▶ _Action item_
Write out the entire listing exactly, so that each line matches the original.
▼▼▼
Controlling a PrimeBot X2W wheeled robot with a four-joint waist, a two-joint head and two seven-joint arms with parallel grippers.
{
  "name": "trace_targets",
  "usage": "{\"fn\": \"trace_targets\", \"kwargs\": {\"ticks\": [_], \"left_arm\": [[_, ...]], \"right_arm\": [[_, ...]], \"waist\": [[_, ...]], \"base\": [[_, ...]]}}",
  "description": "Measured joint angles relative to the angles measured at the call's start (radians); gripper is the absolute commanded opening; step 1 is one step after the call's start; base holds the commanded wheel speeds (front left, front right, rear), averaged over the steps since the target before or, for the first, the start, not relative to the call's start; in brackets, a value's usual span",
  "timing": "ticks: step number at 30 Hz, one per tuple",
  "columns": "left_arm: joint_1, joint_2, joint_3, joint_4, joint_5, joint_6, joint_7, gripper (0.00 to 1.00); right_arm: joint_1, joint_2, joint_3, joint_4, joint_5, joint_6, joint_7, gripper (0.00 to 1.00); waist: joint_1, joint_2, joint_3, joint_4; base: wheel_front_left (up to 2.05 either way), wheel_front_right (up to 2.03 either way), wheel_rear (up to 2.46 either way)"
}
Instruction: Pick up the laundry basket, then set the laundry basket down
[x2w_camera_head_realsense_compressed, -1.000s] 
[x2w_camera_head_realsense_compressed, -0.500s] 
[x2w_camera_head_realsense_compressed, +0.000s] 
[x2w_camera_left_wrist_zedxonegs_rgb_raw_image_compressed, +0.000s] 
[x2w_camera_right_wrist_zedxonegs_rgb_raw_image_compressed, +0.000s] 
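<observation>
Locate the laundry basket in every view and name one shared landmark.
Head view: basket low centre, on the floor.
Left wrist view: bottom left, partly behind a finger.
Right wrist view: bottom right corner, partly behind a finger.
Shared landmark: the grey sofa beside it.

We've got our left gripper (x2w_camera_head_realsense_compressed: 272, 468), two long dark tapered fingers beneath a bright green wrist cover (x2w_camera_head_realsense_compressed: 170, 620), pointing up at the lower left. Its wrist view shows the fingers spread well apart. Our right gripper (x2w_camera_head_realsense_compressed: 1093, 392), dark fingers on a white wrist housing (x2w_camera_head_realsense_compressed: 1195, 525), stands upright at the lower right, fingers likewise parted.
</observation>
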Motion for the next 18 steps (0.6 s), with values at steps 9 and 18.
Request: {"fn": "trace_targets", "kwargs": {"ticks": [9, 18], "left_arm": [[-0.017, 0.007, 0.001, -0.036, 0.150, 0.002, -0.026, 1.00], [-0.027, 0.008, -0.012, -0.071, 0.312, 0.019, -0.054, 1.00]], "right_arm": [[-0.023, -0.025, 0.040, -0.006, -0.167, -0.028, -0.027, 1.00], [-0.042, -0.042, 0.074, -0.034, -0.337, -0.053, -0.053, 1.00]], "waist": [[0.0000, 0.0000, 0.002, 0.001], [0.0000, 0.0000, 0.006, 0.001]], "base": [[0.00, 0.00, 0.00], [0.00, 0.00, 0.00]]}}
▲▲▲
▶ _Solution below_
Controlling a PrimeBot X2W wheeled robot with a four-joint waist, a two-joint head and two seven-joint arms with parallel grippers.
{
  "name": "trace_targets",
  "usage": "{\"fn\": \"trace_targets\", \"kwargs\": {\"ticks\": [_], \"left_arm\": [[_, ...]], \"right_arm\": [[_, ...]], \"waist\": [[_, ...]], \"base\": [[_, ...]]}}",
  "description": "Measured joint angles relative to the angles measured at the call's start (radians); gripper is the absolute commanded opening; step 1 is one step after the call's start; base holds the commanded wheel speeds (front left, front right, rear), averaged over the steps since the target before or, for the first, the start, not relative to the call's start; in brackets, a value's usual span",
  "timing": "ticks: step number at 30 Hz, one per tuple",
  "columns": "left_arm: joint_1, joint_2, joint_3, joint_4, joint_5, joint_6, joint_7, gripper (0.00 to 1.00); right_arm: joint_1, joint_2, joint_3, joint_4, joint_5, joint_6, joint_7, gripper (0.00 to 1.00); waist: joint_1, joint_2, joint_3, joint_4; base: wheel_front_left (up to 2.05 either way), wheel_front_right (up to 2.03 either way), wheel_rear (up to 2.46 either way)"
}
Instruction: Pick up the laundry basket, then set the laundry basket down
[x2w_camera_head_realsense_compressed, -1.000s] 
[x2w_camera_head_realsense_compressed, -0.500s] 
[x2w_camera_head_realsense_compressed, +0.000s] 
[x2w_camera_left_wrist_zedxonegs_rgb_raw_image_compressed, +0.000s] 
[x2w_camera_right_wrist_zedxonegs_rgb_raw_image_compressed, +0.000s] 
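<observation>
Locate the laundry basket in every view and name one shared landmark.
Head view: basket low centre, on the floor.
Left wrist view: bottom left, partly behind a finger.
Right wrist view: bottom right corner, partly behind a finger.
Shared landmark: the grey sofa beside it.

We've got our left gripper (x2w_camera_head_realsense_compressed: 272, 468), two long dark tapered fingers beneath a bright green wrist cover (x2w_camera_head_realsense_compressed: 170, 620), pointing up at the lower left. Its wrist view shows the fingers spread well apart. Our right gripper (x2w_camera_head_realsense_compressed: 1093, 392), dark fingers on a white wrist housing (x2w_camera_head_realsense_compressed: 1195, 525), stands upright at the lower right, fingers likewise parted.
</observation>
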Motion for the next 18 steps (0.6 s), with values at steps 9 and 18.
Request: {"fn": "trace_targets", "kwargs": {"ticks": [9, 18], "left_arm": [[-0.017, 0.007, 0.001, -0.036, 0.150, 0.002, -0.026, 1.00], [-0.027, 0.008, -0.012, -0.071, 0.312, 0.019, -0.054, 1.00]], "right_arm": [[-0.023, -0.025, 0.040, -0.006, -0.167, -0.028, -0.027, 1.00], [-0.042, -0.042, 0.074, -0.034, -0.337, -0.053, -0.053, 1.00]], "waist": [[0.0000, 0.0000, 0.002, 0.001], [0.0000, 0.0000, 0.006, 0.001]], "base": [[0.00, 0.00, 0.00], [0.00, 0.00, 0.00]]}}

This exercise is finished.